*TASK OBJECTIVE*.
Begin your copy at the line with "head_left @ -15" in the records below and end it at the line with "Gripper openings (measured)", restating each line word for word; omit the pictures.

INPUT DATA Start Marker

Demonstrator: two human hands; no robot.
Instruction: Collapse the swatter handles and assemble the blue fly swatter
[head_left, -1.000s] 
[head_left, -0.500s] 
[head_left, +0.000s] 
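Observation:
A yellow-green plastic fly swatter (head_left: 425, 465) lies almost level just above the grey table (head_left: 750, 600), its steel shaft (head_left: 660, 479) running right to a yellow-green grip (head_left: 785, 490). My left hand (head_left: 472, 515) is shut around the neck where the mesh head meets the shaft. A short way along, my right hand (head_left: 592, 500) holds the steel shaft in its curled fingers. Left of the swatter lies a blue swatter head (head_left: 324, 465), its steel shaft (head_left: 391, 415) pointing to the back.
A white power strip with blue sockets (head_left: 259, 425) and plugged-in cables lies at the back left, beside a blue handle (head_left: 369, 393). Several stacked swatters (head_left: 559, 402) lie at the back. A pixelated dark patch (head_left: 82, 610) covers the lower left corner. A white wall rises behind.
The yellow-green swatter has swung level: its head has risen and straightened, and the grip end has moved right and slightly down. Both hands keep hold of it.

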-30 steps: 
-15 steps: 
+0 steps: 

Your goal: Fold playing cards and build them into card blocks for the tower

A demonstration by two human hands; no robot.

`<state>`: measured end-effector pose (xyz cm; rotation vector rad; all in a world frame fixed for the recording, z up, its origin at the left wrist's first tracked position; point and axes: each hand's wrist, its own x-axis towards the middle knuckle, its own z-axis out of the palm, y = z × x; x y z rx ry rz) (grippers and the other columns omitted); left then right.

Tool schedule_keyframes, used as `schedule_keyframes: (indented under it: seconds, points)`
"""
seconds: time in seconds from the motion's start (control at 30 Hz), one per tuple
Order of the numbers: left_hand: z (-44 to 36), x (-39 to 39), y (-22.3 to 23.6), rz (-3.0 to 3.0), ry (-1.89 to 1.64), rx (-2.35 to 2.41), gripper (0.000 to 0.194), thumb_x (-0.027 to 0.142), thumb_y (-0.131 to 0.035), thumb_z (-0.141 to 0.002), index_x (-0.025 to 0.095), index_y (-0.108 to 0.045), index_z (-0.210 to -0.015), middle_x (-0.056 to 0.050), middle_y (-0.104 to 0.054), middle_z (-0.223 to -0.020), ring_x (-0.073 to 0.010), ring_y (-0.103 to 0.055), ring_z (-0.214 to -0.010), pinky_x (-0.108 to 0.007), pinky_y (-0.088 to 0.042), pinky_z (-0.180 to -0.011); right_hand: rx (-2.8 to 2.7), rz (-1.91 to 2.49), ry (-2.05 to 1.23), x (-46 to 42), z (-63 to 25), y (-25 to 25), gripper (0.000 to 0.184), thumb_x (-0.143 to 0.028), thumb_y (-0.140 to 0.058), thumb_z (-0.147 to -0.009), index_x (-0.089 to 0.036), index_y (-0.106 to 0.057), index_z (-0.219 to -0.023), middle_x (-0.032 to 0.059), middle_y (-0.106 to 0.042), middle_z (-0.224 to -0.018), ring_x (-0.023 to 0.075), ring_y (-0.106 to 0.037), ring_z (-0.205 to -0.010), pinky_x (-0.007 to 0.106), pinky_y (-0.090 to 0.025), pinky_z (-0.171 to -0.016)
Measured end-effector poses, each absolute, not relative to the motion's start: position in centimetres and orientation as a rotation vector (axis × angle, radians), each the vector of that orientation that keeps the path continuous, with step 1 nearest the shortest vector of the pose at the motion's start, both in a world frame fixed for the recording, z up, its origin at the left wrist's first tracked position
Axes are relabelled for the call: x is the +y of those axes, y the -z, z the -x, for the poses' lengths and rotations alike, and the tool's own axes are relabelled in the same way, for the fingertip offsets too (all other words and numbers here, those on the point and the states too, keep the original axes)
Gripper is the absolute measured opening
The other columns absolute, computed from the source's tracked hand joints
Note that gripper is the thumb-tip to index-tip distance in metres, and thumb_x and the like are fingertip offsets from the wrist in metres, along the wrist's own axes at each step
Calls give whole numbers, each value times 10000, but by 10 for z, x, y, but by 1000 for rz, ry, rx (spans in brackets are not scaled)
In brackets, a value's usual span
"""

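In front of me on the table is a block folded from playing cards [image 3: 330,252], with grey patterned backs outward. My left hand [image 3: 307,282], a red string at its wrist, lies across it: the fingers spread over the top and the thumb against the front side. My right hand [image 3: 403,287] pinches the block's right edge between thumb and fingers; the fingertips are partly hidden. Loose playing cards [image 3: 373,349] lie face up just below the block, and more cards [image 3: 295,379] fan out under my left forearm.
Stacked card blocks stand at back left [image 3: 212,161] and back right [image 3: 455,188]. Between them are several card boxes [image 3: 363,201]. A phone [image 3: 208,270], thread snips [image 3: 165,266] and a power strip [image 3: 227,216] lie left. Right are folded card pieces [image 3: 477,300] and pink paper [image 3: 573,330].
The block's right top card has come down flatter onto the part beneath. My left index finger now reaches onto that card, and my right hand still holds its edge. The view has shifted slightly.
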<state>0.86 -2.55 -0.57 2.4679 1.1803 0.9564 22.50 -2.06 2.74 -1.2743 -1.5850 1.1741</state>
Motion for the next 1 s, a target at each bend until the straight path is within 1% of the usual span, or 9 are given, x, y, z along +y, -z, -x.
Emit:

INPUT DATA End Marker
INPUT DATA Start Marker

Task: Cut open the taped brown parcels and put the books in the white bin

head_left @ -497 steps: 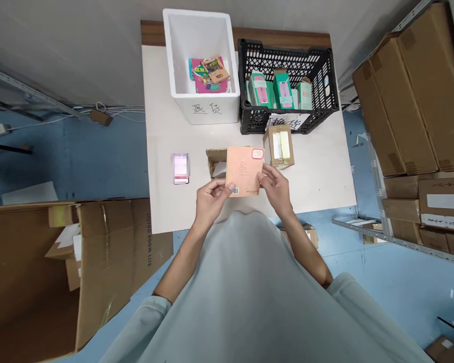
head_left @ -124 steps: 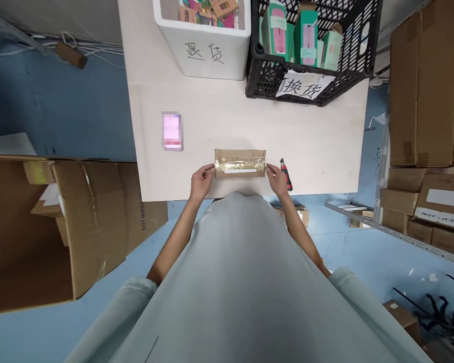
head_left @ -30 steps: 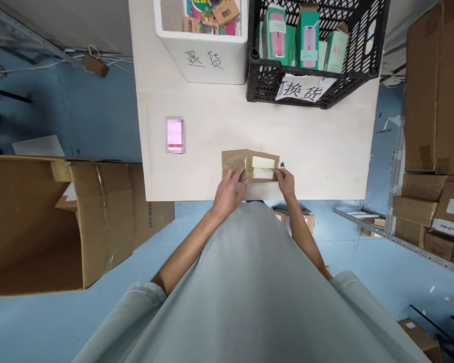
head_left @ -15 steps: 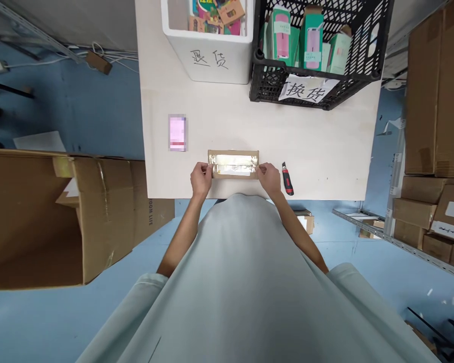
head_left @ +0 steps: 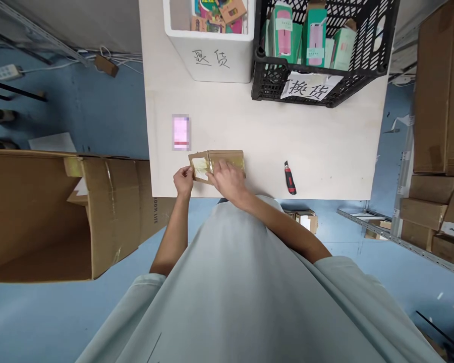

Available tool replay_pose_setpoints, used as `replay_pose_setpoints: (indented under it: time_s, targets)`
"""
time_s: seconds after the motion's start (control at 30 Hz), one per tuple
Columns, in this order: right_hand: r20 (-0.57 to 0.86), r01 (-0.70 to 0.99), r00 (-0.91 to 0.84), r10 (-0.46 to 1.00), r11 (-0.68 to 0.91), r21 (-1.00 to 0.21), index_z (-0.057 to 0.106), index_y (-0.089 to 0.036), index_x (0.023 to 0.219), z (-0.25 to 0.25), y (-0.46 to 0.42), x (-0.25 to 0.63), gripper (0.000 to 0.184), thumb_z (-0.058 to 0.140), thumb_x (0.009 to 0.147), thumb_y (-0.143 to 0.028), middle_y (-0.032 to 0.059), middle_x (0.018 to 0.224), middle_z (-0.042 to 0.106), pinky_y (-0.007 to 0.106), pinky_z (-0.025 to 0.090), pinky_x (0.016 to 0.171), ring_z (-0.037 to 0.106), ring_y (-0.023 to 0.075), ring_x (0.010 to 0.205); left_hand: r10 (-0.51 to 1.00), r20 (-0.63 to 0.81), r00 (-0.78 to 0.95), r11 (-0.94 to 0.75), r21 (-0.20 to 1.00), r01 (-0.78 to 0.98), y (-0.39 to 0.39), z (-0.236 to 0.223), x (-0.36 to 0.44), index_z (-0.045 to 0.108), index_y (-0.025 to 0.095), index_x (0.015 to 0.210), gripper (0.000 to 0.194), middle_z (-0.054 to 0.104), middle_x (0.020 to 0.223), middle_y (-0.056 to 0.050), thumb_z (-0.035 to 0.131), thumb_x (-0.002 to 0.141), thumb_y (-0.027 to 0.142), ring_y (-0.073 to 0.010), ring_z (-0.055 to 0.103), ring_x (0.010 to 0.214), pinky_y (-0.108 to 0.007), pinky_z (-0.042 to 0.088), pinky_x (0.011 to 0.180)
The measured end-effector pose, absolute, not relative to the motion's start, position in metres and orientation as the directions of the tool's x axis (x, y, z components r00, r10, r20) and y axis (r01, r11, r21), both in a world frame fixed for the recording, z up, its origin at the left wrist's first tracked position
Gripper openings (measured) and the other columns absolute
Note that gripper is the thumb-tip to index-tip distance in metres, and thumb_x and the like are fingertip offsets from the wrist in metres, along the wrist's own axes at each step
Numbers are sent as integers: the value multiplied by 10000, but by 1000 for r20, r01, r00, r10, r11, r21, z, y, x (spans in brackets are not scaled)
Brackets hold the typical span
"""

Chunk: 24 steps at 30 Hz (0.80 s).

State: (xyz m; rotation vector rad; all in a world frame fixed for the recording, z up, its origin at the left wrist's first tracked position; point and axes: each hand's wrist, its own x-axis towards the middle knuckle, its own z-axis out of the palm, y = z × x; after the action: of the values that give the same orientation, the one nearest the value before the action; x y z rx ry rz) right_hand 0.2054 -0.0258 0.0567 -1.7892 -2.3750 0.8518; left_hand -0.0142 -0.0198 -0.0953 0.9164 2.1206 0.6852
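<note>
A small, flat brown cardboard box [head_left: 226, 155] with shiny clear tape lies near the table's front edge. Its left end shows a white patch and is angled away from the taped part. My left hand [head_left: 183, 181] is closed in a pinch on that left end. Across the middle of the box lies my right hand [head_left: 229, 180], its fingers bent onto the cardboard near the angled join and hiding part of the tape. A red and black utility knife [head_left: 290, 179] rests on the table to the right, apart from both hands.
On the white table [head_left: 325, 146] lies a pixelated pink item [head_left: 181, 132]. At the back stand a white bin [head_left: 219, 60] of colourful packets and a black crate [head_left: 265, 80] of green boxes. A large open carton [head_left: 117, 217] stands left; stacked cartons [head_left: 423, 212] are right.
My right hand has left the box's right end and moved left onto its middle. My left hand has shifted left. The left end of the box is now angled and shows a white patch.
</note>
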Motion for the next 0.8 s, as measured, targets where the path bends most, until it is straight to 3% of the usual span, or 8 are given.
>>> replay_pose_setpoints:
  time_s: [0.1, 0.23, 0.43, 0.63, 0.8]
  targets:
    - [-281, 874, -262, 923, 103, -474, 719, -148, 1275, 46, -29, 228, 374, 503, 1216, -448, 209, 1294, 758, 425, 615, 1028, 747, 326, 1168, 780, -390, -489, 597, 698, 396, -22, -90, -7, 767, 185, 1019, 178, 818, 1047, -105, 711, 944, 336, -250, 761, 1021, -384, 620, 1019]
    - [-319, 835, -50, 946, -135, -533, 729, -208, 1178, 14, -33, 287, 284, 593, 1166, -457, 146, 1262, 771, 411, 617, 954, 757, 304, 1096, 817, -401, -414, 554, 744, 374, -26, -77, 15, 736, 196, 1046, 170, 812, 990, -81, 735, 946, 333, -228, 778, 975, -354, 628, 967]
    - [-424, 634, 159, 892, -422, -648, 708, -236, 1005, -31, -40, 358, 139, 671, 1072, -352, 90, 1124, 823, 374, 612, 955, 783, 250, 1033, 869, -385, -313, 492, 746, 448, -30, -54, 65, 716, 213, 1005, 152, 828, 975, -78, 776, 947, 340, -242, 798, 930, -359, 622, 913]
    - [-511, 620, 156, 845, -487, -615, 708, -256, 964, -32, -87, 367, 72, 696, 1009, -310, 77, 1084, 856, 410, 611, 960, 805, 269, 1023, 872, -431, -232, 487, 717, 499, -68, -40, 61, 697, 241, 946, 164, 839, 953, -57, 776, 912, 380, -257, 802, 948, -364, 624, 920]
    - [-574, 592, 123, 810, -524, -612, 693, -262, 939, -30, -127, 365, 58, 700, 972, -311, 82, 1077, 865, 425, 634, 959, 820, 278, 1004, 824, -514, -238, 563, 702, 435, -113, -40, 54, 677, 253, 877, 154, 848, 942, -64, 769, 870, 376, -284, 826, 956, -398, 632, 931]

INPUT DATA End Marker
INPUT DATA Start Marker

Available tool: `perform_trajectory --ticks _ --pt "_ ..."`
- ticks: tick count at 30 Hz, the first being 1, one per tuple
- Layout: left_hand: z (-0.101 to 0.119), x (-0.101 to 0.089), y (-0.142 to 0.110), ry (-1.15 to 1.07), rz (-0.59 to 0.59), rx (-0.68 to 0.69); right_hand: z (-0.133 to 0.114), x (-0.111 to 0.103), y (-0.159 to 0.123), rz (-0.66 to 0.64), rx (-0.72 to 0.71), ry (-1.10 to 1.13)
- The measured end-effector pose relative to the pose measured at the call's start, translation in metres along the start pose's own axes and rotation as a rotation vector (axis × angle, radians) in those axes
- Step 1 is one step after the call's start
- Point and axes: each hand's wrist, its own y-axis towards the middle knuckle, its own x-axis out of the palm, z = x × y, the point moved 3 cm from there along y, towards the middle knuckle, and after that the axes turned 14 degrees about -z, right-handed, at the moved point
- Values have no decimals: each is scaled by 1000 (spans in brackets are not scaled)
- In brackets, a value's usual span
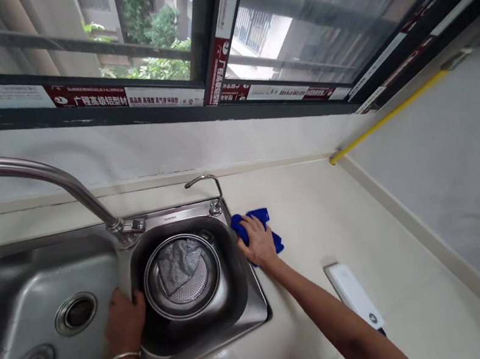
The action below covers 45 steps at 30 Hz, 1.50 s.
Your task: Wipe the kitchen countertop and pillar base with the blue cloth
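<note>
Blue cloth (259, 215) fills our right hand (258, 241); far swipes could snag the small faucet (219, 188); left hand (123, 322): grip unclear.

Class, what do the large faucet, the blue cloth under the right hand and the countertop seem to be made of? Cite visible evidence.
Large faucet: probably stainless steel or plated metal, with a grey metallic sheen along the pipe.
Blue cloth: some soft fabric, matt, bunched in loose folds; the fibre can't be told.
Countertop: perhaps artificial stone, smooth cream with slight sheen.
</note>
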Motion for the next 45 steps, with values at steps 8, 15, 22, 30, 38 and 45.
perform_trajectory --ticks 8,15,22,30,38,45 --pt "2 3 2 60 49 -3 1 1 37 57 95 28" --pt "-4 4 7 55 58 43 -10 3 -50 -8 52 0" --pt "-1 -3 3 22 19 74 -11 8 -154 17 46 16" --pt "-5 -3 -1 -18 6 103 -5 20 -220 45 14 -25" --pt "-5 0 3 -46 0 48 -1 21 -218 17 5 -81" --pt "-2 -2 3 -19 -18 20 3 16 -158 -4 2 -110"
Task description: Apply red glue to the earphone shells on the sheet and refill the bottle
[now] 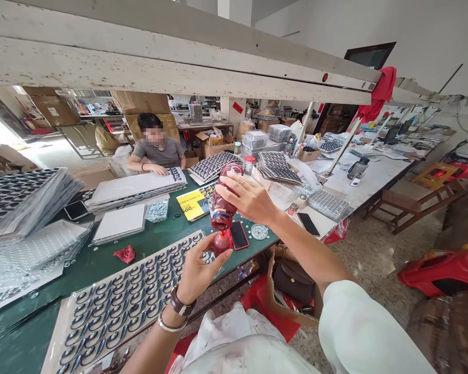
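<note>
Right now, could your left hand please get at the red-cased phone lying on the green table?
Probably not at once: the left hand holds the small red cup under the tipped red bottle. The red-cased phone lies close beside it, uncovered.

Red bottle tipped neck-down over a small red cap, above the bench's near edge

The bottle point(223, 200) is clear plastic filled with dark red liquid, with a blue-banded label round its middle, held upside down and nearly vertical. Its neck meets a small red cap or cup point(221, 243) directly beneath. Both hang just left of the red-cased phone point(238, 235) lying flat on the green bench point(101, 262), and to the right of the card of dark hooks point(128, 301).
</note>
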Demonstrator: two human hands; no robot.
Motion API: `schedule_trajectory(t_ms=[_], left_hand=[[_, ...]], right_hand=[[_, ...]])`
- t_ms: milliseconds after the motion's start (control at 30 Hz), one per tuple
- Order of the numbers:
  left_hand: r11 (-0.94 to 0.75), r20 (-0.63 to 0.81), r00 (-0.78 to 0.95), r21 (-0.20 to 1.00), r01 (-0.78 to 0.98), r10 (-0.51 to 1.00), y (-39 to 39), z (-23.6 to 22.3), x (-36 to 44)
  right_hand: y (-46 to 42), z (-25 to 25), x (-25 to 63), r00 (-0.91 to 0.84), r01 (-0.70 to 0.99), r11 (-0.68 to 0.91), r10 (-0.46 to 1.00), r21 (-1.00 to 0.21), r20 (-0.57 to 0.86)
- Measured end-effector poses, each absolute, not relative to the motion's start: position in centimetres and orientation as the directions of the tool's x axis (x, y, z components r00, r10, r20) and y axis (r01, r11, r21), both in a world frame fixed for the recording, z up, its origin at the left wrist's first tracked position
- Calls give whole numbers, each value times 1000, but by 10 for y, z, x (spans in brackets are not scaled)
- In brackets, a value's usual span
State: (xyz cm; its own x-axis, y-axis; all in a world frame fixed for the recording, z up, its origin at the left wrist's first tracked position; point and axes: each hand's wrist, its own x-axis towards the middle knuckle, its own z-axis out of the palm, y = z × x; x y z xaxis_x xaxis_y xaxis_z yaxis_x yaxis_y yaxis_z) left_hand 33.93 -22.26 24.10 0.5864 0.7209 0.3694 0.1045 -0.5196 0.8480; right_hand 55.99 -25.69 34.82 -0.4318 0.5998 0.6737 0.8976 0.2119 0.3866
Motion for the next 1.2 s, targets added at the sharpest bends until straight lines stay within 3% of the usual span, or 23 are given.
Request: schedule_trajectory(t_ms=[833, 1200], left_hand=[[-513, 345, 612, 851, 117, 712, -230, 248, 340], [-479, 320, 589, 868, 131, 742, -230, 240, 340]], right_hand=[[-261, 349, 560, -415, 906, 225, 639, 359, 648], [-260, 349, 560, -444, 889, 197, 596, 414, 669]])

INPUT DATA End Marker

*OUTPUT*.
head_left @ -15 steps: 
head_left @ +0 steps: 

Available tool replay_pose_setpoints, used as `replay_pose_setpoints: (indented under it: time_s, targets)`
"""
time_s: seconds after the motion's start (control at 30 Hz), one per tuple
Columns, in this order: right_hand: r20 (-0.57 to 0.86), r01 (-0.70 to 0.99), r00 (-0.91 to 0.84), r10 (-0.46 to 1.00), r11 (-0.68 to 0.91), r21 (-1.00 to 0.21), index_z (-0.057 to 0.106), index_y (-0.089 to 0.036), index_x (0.023 to 0.219), z (-0.25 to 0.25), y (-0.46 to 0.42), x (-0.25 to 0.63), gripper (0.000 to 0.184), thumb_z (-0.058 to 0.140), thumb_x (0.009 to 0.147), thumb_y (-0.143 to 0.028), middle_y (-0.032 to 0.059), middle_x (0.018 to 0.224), middle_z (-0.042 to 0.106), pinky_y (-0.007 to 0.106), pinky_z (-0.025 to 0.090), pinky_x (0.016 to 0.171), ring_z (-0.037 to 0.106), ring_y (-0.023 to 0.075), ring_x (0.010 to 0.205); left_hand: r10 (-0.51 to 1.00), r20 (-0.63 to 0.81), r00 (-0.78 to 0.95), r11 (-0.94 to 0.75), r21 (-0.20 to 1.00), r01 (-0.78 to 0.98), y (-0.39 to 0.39), z (-0.236 to 0.223), x (-0.36 to 0.44), index_z (-0.045 to 0.108), index_y (-0.025 to 0.095), index_x (0.015 to 0.210), gripper (0.000 to 0.194), middle_z (-0.054 to 0.104), middle_x (0.020 to 0.223), middle_y (-0.056 to 0.050), thumb_z (-0.035 to 0.131), thumb_x (-0.002 to 0.141), thumb_y (-0.027 to 0.142), ring_y (-0.073 to 0.010), ring_z (-0.055 to 0.103), ring_x (0.010 to 0.214), pinky_y (-0.108 to 0.007), pinky_z (-0.042 to 0.088), pinky_x (0.011 to 0.180)
The measured end-effector pose, absolute, not relative to the motion's start, position in metres and orientation as the directions of the tool's x axis (x, y, z components r00, r10, r20) and y axis (r01, r11, r21), both in a world frame fixed for the recording, z up, its origin at the left wrist's first tracked position
Gripper openings (measured) and the other columns absolute

This answer requires no further additions.